Justice shares lesson of St. Thomas More at Red Mass luncheon
BOSTON -- The Chief Justice of the Massachusetts Appeals Court, Phillip Rapoza, extolled the lessons of St. Thomas More in a keynote address to Catholic judges, lawyers and others in the legal community at the Red Mass luncheon on Sept. 18.
"If St. Thomas More was a man for all seasons, he was especially a man for this season, by which I mean the 21st century," said Rapoza.
The luncheon, organized by the Catholic Lawyers Guild of Boston, followed the annual Red Mass held at the Cathedral of the Holy Cross. The Mass is a tradition dating back to the Middle Ages, held to invoke the power of the Holy Spirit in guiding members of the legal profession before the beginning of the judicial year.

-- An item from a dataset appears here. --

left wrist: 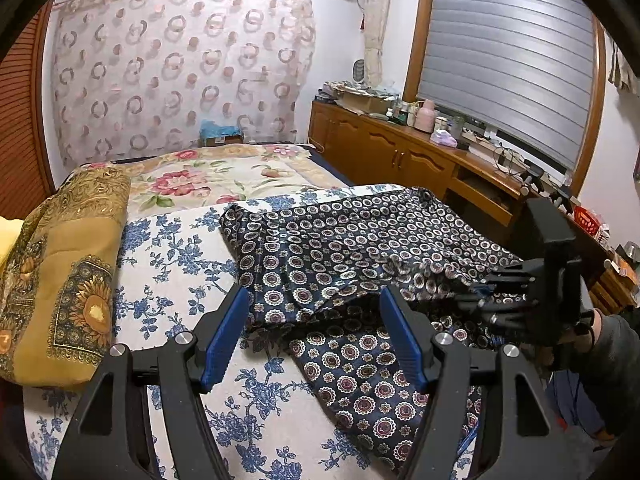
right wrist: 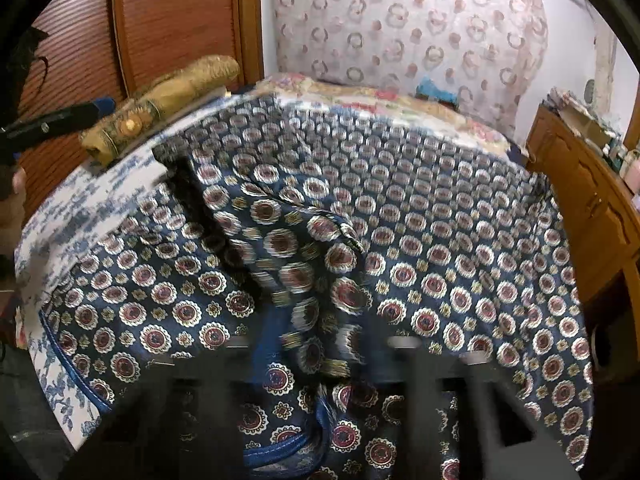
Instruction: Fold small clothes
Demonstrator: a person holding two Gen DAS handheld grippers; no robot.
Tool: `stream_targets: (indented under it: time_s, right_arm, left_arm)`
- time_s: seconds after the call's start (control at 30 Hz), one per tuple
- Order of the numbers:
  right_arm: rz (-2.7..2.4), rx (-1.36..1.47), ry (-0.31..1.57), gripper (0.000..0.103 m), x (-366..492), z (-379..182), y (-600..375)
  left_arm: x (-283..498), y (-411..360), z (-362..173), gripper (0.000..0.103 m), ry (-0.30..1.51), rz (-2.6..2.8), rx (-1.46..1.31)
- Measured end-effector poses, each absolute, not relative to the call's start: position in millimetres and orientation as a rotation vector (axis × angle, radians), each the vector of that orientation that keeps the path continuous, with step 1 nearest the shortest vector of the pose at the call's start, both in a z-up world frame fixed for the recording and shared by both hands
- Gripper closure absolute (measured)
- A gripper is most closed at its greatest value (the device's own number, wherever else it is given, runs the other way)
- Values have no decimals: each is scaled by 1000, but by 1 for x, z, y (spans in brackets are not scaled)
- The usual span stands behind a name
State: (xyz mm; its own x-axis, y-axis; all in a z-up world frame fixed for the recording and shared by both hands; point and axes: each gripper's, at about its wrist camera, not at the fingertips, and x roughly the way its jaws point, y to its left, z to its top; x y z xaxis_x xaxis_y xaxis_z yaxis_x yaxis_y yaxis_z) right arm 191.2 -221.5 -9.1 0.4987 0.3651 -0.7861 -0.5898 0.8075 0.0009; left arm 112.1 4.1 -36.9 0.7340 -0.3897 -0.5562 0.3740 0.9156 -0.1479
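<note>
A dark blue garment [left wrist: 340, 248] with round medallion print lies partly folded on the blue-flowered sheet [left wrist: 168, 272] of the bed. My left gripper [left wrist: 312, 312] is open and empty, its blue pads just above the garment's near folded edge. My right gripper [left wrist: 492, 300] shows at the right in the left wrist view, down at the garment's right edge. In the right wrist view the garment [right wrist: 400, 208] fills the frame and a raised fold [right wrist: 320, 272] runs down between my blurred fingers [right wrist: 404, 344]; the grip itself is hidden by motion blur.
A folded golden sunflower blanket [left wrist: 60, 272] lies on the bed's left side. A flowered quilt [left wrist: 208, 176] covers the far end. A wooden cabinet [left wrist: 400, 156] with clutter runs along the right. A wooden shutter door [right wrist: 160, 20] stands left.
</note>
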Motion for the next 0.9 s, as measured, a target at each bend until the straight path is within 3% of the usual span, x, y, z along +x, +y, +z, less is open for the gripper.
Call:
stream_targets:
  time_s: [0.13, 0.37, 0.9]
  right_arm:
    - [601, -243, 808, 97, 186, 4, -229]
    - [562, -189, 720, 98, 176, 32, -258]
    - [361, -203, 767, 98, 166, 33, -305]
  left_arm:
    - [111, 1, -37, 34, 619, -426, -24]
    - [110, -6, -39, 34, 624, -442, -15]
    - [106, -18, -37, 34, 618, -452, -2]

Cardinal Seán P. O'Malley, vicar general of archdiocese Msgr. Robert Deeley, and former justice of the Massachusetts Supreme Judicial Court and Catholic Lawyers Guild president Joseph Nolan, were among the estimated 165 in attendance.
Rapoza outlined a detailed life story of St. Thomas More, the patron saint of lawyers, politicians and statesmen.
St. Thomas More, who was a husband and a father, is well known for refusing to take an oath supporting the nullification of King Henry XIII's marriage, and to relegate the authority of the pope in England. This led to the saint's imprisonment, being charged with treason and his eventual execution in 1535.
"St. Thomas More illustrates that potentially there is greatness in each of us, but the events of his life should not lead us to conclude that short of martyrdom there is no call for moral heroism. Nothing could be further from the truth," said Rapoza.
Before becoming the Chief Justice of the Massachusetts Appeals Court in 2006, Rapoza spent time in private practice, as an assistant district attorney and as an associate justice of the Massachusetts Superior Court. He is also known for taking an unpaid leave of absence to serve as the chief international judge on the Special Panels for Serious Crimes in East Timor, a United Nations founded group, from 2003-2005.
Rapoza said that every person faces daily choices, but the burden is heavier with those in charge of the welfare of others.
He suggested that one should be able to recognize critical moments and then know how to act in them.
"We must ask ourselves, will we recognize our Thomas More moment when it comes? Will we see that we are being tested, even though we are not being dragged from the tower and hauled before a mockery of a court," said Rapoza.
He called these moments more subtle and with less attention that the one that St. Thomas More found himself in.
"Indeed we are less likely to find ourselves teetering on a great moral precipice and more likely to catch ourselves about to slide down a slippery slope," said Rapoza.
He said the moral courage is "sometimes taking the first step, and not simply in refusing to take the last one."
"We, like More, must be prepared to own the consequences of our choices and to live with vthem, even if unlike him, we need not die for them," said Rapoza.
Rapoza called for mutual support and assistance in this cause.
"In such an effort, it is reassuring to know that a great saint is at our side and that -- as he said on the scaffold in this world -- he will pray for us in the next," said Rapoza referring to St. Thomas More's words on the way to his beheading.
Danielle Huntley, 27, an immigration attorney in Boston, said she enjoyed learning more about St. Thomas More, that there are things worth fighting for, and that "as a lawyer you cannot divorce your personal integrity from your practice."